And, for that matter, why can't we hedge against a rise in the price of our favorite meal, a drop in real estate prices in a neighborhood where we bought a home, or an increase in rents in a neighborhood where we didn't.

All of these markets would be useful, but most of them don't exist as markets, and for a few good reasons.

First, markets work best when the products in question are fungible, because that allows you to do real-world hedging (e.g. you sell wheat futures and deliver actual bushels of wheat to close out your position), and, increasingly, because you can create derivatives against them and hedge with the underlying asset.1 That's one reason financial centers are often colocated, not just with ports, but with entrepôts, i.e. places where one of the local businesses is accepting bulk imports and then parceling them out to specific destinations. That business creates a local market in grading and comparing different variants on the same product, since they aren't perfectly substitutable but can be similar enough to be compared to one another.

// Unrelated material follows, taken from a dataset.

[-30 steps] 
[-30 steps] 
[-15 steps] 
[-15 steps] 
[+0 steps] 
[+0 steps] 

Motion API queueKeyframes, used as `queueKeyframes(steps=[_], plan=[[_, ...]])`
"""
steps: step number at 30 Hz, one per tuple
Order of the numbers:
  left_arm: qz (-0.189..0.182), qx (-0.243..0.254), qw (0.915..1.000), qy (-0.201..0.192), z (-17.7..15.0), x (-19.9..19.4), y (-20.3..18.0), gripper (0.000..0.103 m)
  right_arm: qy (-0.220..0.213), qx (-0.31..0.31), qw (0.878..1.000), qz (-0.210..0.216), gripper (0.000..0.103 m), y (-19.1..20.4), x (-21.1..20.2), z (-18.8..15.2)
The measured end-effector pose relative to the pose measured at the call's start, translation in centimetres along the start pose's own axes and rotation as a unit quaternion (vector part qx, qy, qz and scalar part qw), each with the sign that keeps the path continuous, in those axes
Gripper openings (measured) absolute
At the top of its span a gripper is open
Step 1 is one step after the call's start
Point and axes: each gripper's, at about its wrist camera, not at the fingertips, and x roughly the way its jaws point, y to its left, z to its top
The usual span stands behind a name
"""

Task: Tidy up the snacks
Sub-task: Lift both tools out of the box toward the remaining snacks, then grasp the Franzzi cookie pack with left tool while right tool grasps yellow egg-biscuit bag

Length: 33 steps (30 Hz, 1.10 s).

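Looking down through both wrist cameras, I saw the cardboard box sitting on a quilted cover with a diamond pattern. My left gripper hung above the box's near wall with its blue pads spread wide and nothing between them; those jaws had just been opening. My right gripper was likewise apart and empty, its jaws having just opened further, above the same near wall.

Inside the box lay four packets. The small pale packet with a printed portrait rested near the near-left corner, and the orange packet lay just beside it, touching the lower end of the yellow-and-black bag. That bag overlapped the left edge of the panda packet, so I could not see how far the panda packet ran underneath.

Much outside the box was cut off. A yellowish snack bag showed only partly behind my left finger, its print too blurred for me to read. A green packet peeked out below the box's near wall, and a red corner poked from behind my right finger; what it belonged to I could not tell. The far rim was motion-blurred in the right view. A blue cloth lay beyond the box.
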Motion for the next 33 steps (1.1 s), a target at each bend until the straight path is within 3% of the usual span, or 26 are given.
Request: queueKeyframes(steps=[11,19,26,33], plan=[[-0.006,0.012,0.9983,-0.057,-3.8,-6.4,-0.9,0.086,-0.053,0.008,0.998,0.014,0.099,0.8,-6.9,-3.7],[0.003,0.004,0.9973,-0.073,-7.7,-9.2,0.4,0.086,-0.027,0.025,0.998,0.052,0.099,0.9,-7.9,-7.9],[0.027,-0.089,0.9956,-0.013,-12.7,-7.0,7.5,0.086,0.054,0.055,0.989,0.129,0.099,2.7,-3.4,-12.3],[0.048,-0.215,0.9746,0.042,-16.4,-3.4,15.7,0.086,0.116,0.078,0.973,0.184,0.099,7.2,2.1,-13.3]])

Markets also need intermediaries who are willing to provide liquidity. You need a willing buyer and a willing seller to make a trade, but if the economic buyer and seller don't want to transact at exactly the same moment, the trade won't happen. If there's an intermediary who can temporarily warehouse the product in question, it's an easier product to trade, but that means that markets are more likely to come into existence when there's a critical mass of buyers and sellers who are more time- than price-sensitive, and who can provide a good living to price-sensitive liquidity providers that are willing to hold risk on their books for a while. This, too, is an entrepôt-friendly criterion, because it means there's already a population of market participants who, by default, have goods in their inventory and risk they may want to take off their books.

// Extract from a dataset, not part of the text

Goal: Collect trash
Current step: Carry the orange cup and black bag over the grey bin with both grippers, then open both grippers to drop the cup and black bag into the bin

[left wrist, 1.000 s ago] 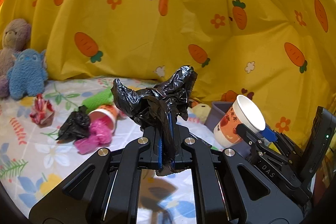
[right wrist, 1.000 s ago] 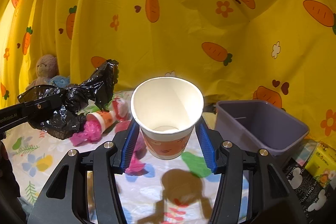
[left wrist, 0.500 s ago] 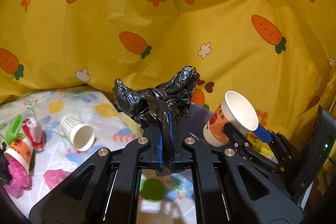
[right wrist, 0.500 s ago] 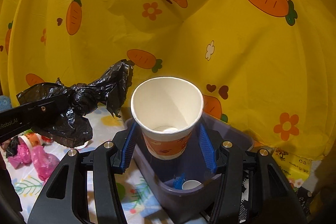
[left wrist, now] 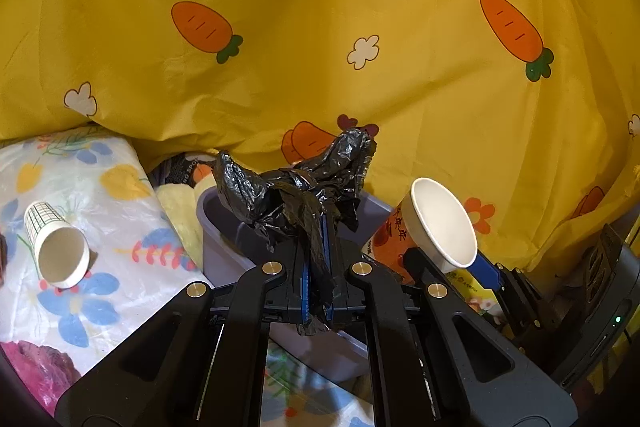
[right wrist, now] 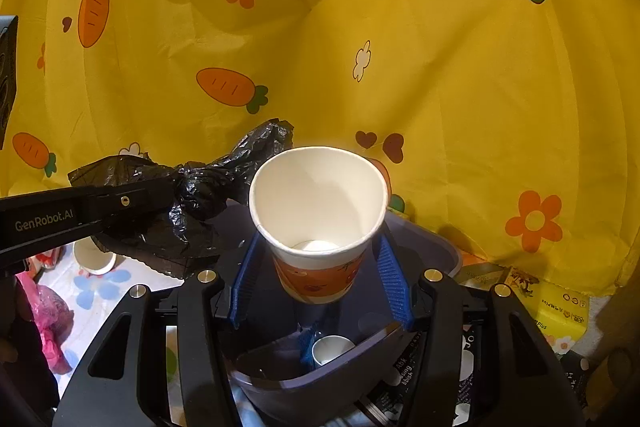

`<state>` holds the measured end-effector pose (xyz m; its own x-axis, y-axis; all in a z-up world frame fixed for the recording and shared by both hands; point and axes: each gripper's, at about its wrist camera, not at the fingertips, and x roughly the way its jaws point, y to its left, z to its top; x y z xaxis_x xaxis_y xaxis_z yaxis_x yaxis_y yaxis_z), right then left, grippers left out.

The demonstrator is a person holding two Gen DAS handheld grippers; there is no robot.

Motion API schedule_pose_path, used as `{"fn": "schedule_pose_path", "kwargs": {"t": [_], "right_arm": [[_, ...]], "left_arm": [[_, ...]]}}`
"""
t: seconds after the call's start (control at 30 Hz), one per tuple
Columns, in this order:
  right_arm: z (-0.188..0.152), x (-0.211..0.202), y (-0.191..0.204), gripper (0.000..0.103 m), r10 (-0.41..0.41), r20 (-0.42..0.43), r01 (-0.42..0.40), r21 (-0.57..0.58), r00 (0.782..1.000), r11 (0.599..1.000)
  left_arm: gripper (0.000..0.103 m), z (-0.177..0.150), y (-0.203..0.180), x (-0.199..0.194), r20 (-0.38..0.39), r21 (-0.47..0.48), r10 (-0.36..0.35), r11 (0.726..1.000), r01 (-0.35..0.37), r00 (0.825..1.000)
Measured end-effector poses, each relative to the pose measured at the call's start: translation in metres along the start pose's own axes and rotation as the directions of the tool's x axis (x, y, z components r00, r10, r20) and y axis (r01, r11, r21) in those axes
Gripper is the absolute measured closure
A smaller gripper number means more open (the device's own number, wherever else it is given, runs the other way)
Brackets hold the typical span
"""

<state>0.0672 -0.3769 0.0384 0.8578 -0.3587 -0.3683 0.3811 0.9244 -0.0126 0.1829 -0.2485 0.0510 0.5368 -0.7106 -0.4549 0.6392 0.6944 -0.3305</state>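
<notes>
Black plastic bag [left wrist: 304, 199]: crumpled, pinched between the nearly closed blue pads of the left tongs [left wrist: 316, 283], loose ends sticking up and forward; held above the near left part of the grey bin [left wrist: 218, 243].

Paper cup [right wrist: 318, 215]: white inside, orange print outside, upright, mouth open upward; clamped by its lower wall between the half-spread pads of the right tongs [right wrist: 318, 279]; held over the bin, right of the bag, apart from it.

Grey bin: open-topped, rim rounded at the corners; inside, on the bottom, a small white cup [right wrist: 332, 347] lying beside a blue scrap [right wrist: 306, 347]. Room left inside around both.

Checked paper cup [left wrist: 54, 247]: on its side left of the bin, mouth toward the camera, resting on the flowered sheet [left wrist: 116, 211] over the worktop; clear space between cup and bin wall.

Pink bag [right wrist: 48, 319]: crumpled, farther left of the bin on the same sheet.

Yellow carrot-print cloth [left wrist: 320, 47]: hanging close behind the bin, folds reaching down to its far rim.

Printed packets [right wrist: 560, 311]: right of the bin, yellow and black, close against its wall.
</notes>
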Motion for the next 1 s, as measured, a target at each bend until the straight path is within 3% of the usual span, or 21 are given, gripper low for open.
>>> {"fn": "schedule_pose_path", "kwargs": {"t": [1.0], "right_arm": [[-0.010, 0.017, -0.006, 0.048, -0.003, -0.065, 0.002, -0.007, 0.998, 1.000]], "left_arm": [[0.098, -0.010, 0.008, 0.037, -0.101, -0.061, -0.071, 0.996, 0.065, 0.992]]}}
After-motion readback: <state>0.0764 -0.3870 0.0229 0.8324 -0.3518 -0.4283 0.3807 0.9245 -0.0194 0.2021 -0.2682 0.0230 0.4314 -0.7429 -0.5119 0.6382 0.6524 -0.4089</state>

The last issue, which is related to the one above, is that adverse selection is a killer in new markets. If an active market doesn't exist, and someone offers to trade with you, the one thing you know with certainty is that they have reason to believe that being on their side of the transaction is a good idea. There are plenty of forces that can reduce this—someone with natural demand to hedge has an obvious explanation for why they'd want to do so (then again, the farmer who might be selling wheat futures just to hedge is also someone who's pretty well-informed about how the wheat season is going). If someone offers to sell you 1% of their lifetime earnings at a favorable price, it might be because they're diversifying their income or trying to better align incentives with a consortium of powerful backers, but it also might be because they've decided to choose a lower-income career path or gotten some bad medical news. Adverse selection must exist in markets for them to be worth participating in, because the only alternative is for everyone to have identical information at which point none of them have an incentive to trade. But too much of it means that every trade is a market for lemons situation, where the optimal answer to every trade offer is "Of course not! You're just ripping me off."

From that perspective, the thing to explain is: why do markets exist? The answer varies by asset classes:

  • In commodities, if the product is truly fungible, or even if the level of fungibility can be an input into a model, you can have a lively market because everyone's optimal position over time is flat, but producers have an accidental long position (when the oil or copper or corn comes out of the ground) and consumers have a short position (hunger, or the need for energy, constitute a short position in nutritious food and conveniently accessible energy).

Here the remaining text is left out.